Huitième question. - N’avez-vous pas dit qu’en recourant à cette distinction on avait fait beaucoup de mal ?
Réponse. - Effectivement, beaucoup de catholiques ont accepté cette distinction comme un moyen d’échapper à leurs devoirs d’apostolat. On déclare simplement : « nous sommes dans l’état d’hypothèse » et on ne fait rein pour en revenir à l’état de thèse. C’est un premier effet funeste produit par cette distinction. Il en est un autre qui dérive du précédent : cette distinction, en tranquillisant et en mettant au repos les consciences des militants, crée une atmosphère d’inaction et parfois de découragement au point de vue social. On s’habitue tellement à la respirer qu’on ne s’aperçoit pas du venin qu’elle comporte et qu’inconsciemment on absorbe. Il n’y a pas à dire, il faut qu’on en revienne à la mise en pratique des paroles de Jésus-Christ : « Est, est ; non, non ». Ces paroles du Divin Maître ne peuvent être réalisées que dans une adhésion franche, loyale et complète aux seuls principes de Vérité qui doivent diriger l’Ordre Social vers Dieu. Il faut répéter ici ce que nous avons dit ci-dessus. Dès que la distinction entre la thèse et l’hypothèse amoindrit pratiquement l’action envahissante et éducatrice de l’Eglise parmi les Peuples, elle lui fait manquer partiellement sa mission. Non seulement les âmes ne se sanctifient pas, elles s’engourdissent et finissent dans l’indifférence pratique.

Neuvième question. - Permettez-moi de vous exposer une difficulté. Quand nous sommes dans l’état d’hypothèse, vous tolérez l’existence de l’erreur ; quand nous sommes dans l’état de thèse vous ne la tolérez plus ; nous sommes exposés à voir surgir partout, sous la protection du Souverain Domaine de Dieu et de la Royauté du Christ, un état de tyrannie.

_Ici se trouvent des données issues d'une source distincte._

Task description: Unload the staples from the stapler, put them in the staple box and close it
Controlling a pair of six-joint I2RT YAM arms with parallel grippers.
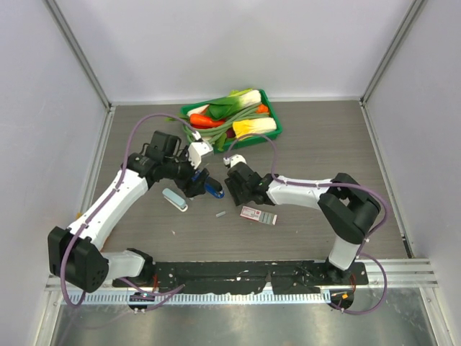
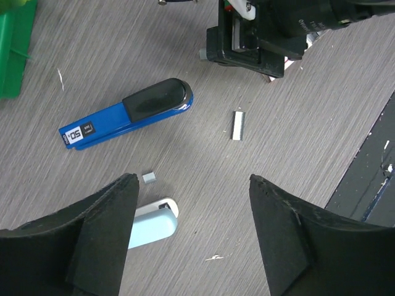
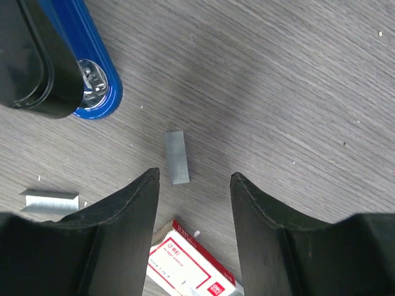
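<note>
The dark blue stapler lies flat on the table, and no gripper holds it. My left gripper hovers above the table just short of it, open with nothing between its fingers. A short silvery strip of staples lies loose on the wood between the two grippers. A tiny grey piece sits by my left finger. My right gripper is open and empty. A staple strip lies just ahead of its tips, and the stapler's rounded end is at upper left. A second strip lies to its left. From above, the stapler sits between both grippers.
A pale teal-and-white oblong thing lies beside my left finger. A red-and-white box lies under my right gripper, also seen from above as the box. A green basket of toy vegetables stands at the back.
</note>
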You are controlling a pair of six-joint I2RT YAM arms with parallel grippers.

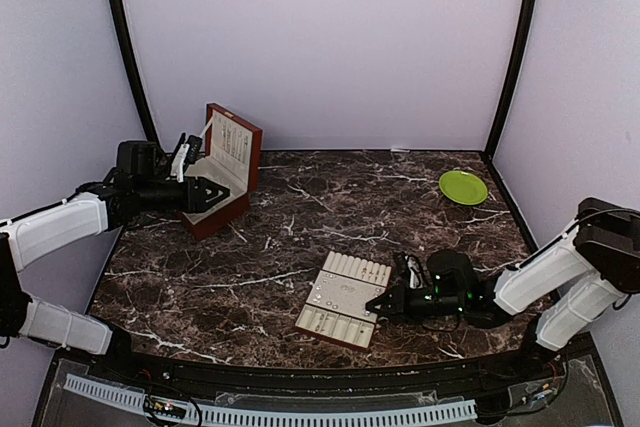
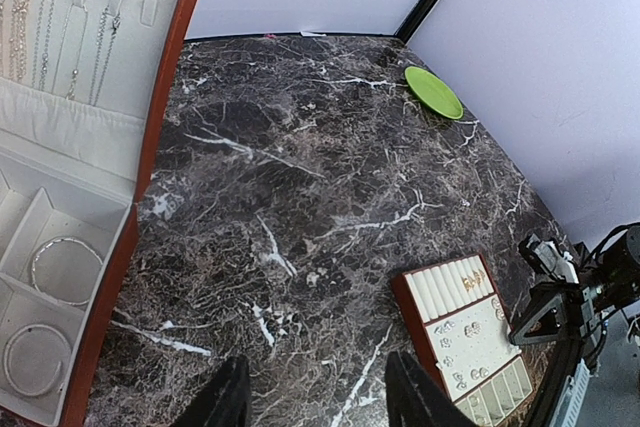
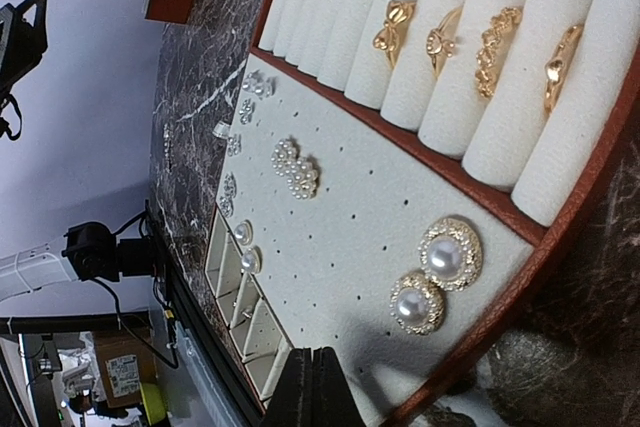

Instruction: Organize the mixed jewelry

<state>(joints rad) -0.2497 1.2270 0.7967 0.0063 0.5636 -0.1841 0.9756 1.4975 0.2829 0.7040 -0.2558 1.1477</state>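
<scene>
The mixed jewelry lies on a cream insert tray (image 1: 345, 299) near the front of the table. In the right wrist view, two gold-rimmed pearl earrings (image 3: 435, 275), a small pearl cluster pair (image 3: 297, 169) and several gold rings (image 3: 470, 42) sit on the tray (image 3: 350, 247). My right gripper (image 3: 313, 377) is shut and empty, just above the tray's right edge (image 1: 372, 305). My left gripper (image 2: 318, 387) is open with nothing between its fingers. It hovers over bare marble beside the open red-brown wooden box (image 1: 228, 169).
The box (image 2: 150, 147) holds hanging necklaces (image 2: 60, 37) in its lid and two bangles (image 2: 62, 269) in its compartments. A green plate (image 1: 463, 187) sits at the back right. Small side compartments line the tray's near end (image 3: 245, 317).
</scene>
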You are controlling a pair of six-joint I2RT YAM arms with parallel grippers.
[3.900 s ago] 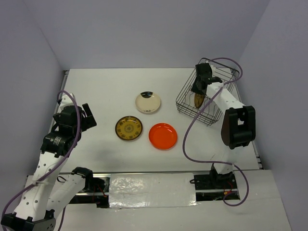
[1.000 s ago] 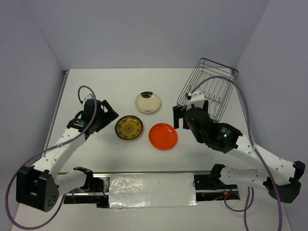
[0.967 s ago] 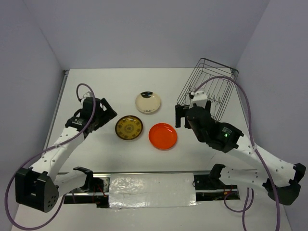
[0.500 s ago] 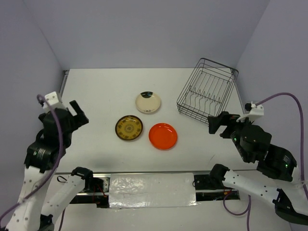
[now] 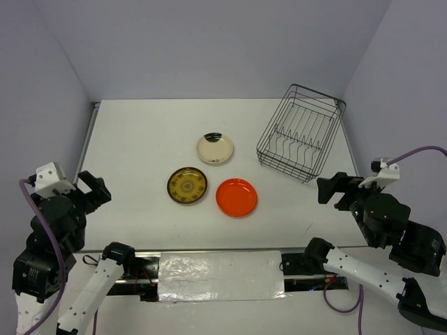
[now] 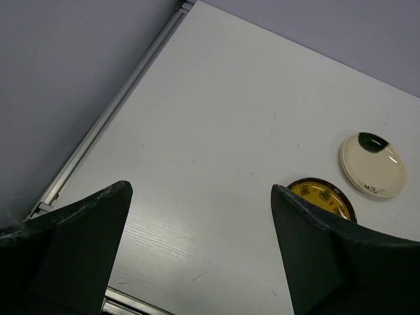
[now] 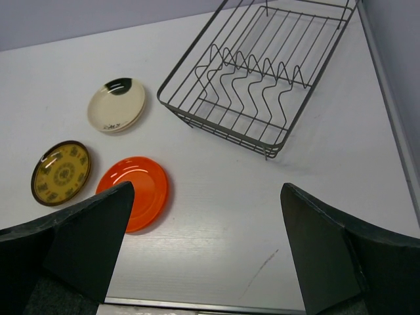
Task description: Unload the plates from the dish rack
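Note:
Three plates lie flat mid-table: a cream plate with a dark spot, a dark brown plate with yellow pattern and an orange-red plate. The dish rack, a dark wire basket, stands at the back right with nothing between its prongs. My left gripper hangs open over the near left, well left of the brown plate. Over the near right my right gripper is open and holds nothing, with the rack ahead of it. The right wrist view also shows the orange-red plate.
White tabletop with a metal rail along its left edge and along the near edge. Lilac walls close in the left, back and right sides. A faint dark scuff marks the table near the right front.
Both arms have pulled back from the middle of the table to the near corners, grippers still open. The rack, tipped up a second ago, now sits flat. The three plates have not moved.

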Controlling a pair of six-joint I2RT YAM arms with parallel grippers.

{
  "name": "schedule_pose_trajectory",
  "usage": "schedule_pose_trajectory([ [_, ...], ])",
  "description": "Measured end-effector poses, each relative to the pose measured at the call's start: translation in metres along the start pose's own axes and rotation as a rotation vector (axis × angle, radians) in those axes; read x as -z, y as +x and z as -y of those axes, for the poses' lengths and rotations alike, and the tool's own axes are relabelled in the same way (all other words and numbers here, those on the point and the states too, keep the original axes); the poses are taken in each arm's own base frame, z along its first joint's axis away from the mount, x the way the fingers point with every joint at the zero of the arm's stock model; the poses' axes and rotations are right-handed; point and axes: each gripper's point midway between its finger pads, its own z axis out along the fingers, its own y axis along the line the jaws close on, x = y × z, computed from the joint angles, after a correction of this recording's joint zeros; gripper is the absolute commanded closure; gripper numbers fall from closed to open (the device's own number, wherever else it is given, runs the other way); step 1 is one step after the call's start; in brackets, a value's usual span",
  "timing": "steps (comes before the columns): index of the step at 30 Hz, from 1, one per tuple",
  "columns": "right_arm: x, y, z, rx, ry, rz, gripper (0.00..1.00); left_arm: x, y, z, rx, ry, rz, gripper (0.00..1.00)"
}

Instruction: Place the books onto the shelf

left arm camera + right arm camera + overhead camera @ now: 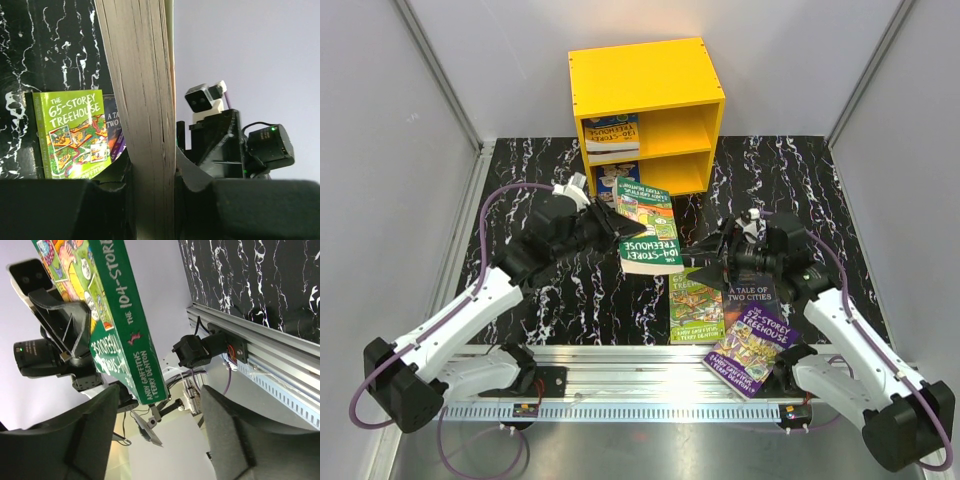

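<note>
Gripper states are told best by the wrist views. The left gripper (152, 195) is clenched on the page edge of a thick green book (145, 100), which is pinched between its dark fingers (65, 210). The right gripper (160, 425) is released, its jaws set wide apart with nothing gripped between them. In the right wrist view the held book's spine is read as "THE 104-STORE…", with "ANDY GRIFFITHS & TERRY DENTON" lower down. None of this is given by the left wrist view, where only paper edges are shown. From above, the same book is seen lifted over the black marbled table (770, 170), just in front of the yellow shelf (645, 75), and the right gripper is found to its right, near but apart. Only the top view shows what is held by the shelf: a small stack (611, 135) at the left of the upper compartment and a single book (617, 180) at the left of the lower one. Three books are seen lying on the table by the right arm. A light green book (695, 305) is titled "THE 65-STOREY TREEHOUSE", most plainly in the left wrist view. A dark book (748, 293) is marked "A TALE OF TWO CITIES", and a purple book (752, 348), "THE 52-STOREY TREEHOUSE", is set nearest.
</note>
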Motion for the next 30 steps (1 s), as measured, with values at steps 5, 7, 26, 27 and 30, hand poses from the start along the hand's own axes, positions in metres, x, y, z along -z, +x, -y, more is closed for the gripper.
schedule_pose_trajectory([
  [5,-0.006,-0.005,0.0,-0.011,-0.005,0.0,0.39,-0.001,0.0,0.005,0.016,0.015,0.007,1.0],
  [7,-0.008,-0.007,-0.001,-0.01,-0.007,0.0,0.41,-0.004,-0.001,0.006,0.018,0.018,0.009,1.0],
  [26,-0.03,-0.023,0.002,-0.026,0.011,-0.003,0.72,-0.03,0.005,-0.014,0.074,-0.027,0.032,1.0],
  [27,-0.031,-0.024,0.002,-0.026,0.01,-0.003,0.97,-0.031,0.006,-0.017,0.079,-0.037,0.034,1.0],
  [30,-0.035,-0.027,0.006,-0.034,0.02,-0.003,1.0,-0.034,0.006,-0.025,0.083,-0.058,0.038,1.0],
])
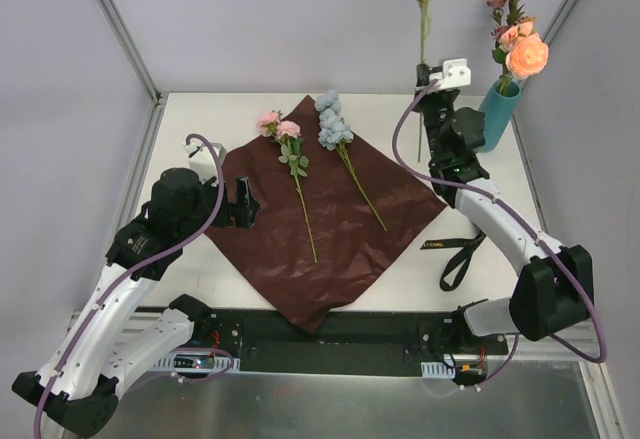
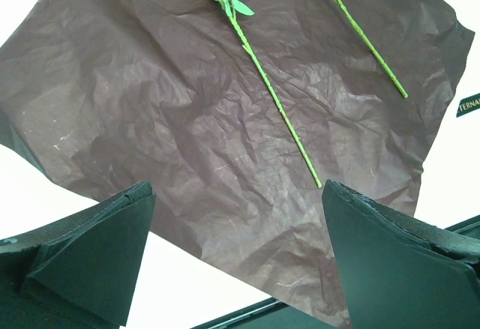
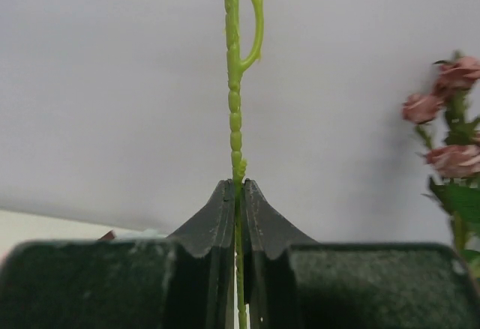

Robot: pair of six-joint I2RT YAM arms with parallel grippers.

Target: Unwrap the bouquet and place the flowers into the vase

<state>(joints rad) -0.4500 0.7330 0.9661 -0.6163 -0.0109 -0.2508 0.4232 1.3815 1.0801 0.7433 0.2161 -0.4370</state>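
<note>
The right pincer (image 3: pixel 238 188) is clamped shut on a thin green stem (image 1: pixel 424 19). It holds the stem upright in the air just left of the vase (image 1: pixel 497 114), which stands at the back right of the tabletop (image 1: pixel 200 119) with peach and mauve blooms (image 1: pixel 526 55) already in it. The step in hand looks to be getting this stem into the vase. Its head runs out of the overhead view, and how much stem hangs below the fingers cannot be told. I would lift until the bottom end clears the rim, then carry it over the mouth, aiming for the gap beside the stems already there rather than through their leaves. Lower it straight and let go only once the end is well inside, or it may tip out. The left pincer (image 2: pixel 236 188) stands wide open over the maroon paper (image 1: pixel 300 249), gripping nothing. A pink flower (image 1: pixel 278 126) and a blue flower (image 1: pixel 331 124) lie apart on the paper, not yet placed
</note>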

Réponse. - C’est une difficulté que nous opposent les incroyants. On semble nous dire : quand vous êtes les maîtres, vous êtes d’une exigence exorbitante et nous pouvons nous attendre à tout de votre part. Quand vous n’êtes pas les maîtres, il vous faut la liberté que vous refusez aux autres. Pour porter un jugement sain sur cette question, il faut se placer en face des réalités vraies. Ces réalités sont : que l’homme est sur la terre pour sauver son âme, qu’il s’y trouve devant la redoutable alternative d’être, ou éternellement béatifié, ou éternellement damné. Il n’y a pas de milieu. Or, nous savons quelles sont les exigences divines. Pour être sauvé, l’homme doit mourir se trouvant en état de grâce. On ne peut être plus cruel à son endroit qu’un lui facilitant le moyen de se perdre. On ne peut lui témoigner une plus grande et plus réelle charité qu’en contribuant à lui procurer l’Eternelle Béatitude. Or, les Constitutions modernes des Peuples, en permettant et en consacrant toutes les perversions de l’esprit et du cœur donnent toute facilité aux âmes de se damner. Cela dit, voici en deux mots ma réponse à la difficulté proposée : 1° Incontestablement, si nous étions les maîtres, nous ferions l’impossible pour que pas une âme ne se damne ; 2° Nous nous souviendrions que, il y a une différence entre l’Ordre Social et l’Ordre Individuel. Dans l’ordre strictement individuel nous ne violenterions pas les consciences. Si malgré nous et malgré tout, quelqu’un veut se perdre, c’est au fond son affaire. Par conséquent, si quelqu’un s’obstinait à refuser obéissance au Christ et à l’Eglise, nous le laisserions à la conscience, pourvu qu’il ne cause pas de scandale. Nous disons : pourvu qu’il ne cause pas de scandale. Evidemment, nous ne pourrions tolérer que l’incroyance d’un individu nuise au bien général d’une Société ou d’un Pays ou même au bien particulier d’une âme. C’est pourquoi : 3° Nous interdirions à toute erreur et à tout mal la possibilité de se propager. C’est le sens dans lequel nous supprimerions des Codes et des Constitutions des Pays les grandes libertés modernes.